A seed that smells like nothing is fresh. A seed that smells faintly of paint or old crackers has turned — chuck it. Free advice from the till.
Bulk bags up to 50 lbs, smaller resealable pouches for kitchen use. We can repack to any size you need — bring a clean jar.
Most of these have at least four lives. None of them deserve to live in your pantry for three years.
Sunflower, pumpkin, and flax bake into a high-hydration sourdough beautifully. Toast them first for the deepest flavour. Sesame and poppy go on top — egg wash, sprinkle, bake.

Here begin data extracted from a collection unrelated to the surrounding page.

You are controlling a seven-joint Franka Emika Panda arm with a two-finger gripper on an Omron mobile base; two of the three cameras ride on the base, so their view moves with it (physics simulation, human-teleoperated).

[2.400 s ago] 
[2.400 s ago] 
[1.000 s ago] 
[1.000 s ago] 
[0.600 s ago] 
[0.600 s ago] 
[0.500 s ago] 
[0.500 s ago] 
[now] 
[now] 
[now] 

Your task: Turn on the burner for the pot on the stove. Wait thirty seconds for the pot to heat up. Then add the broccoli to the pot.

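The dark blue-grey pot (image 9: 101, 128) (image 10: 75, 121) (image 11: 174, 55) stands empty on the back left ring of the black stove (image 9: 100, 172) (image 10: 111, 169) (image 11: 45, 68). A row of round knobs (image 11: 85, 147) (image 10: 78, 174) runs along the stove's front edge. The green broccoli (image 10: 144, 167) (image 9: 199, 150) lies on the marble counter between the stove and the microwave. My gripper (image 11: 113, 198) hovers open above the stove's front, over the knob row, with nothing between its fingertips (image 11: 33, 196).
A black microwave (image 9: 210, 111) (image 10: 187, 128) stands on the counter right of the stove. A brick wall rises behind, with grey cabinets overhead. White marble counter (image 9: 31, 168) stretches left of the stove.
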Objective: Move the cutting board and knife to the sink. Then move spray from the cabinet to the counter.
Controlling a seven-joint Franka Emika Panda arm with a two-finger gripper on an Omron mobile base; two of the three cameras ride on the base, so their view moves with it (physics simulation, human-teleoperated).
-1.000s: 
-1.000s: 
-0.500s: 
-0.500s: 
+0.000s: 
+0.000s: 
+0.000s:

Hemp hearts on yogurt, chia in overnight oats, ground flax in smoothies. Grind flax just before use — whole seeds pass through undigested. A coffee grinder works fine.
Many seeds will sprout if you ask them to. Soak for 8 hours, drain, rinse twice a day in a jar with a mesh lid. Eat the sprouts in 3–5 days. Avoid sprouting sunflower kernels — they go bitter.
Hulled seeds belong in the fridge or freezer. Whole flax and chia keep fine in a cupboard for a year — the hull is the seed's own packaging, designed to protect the oil inside.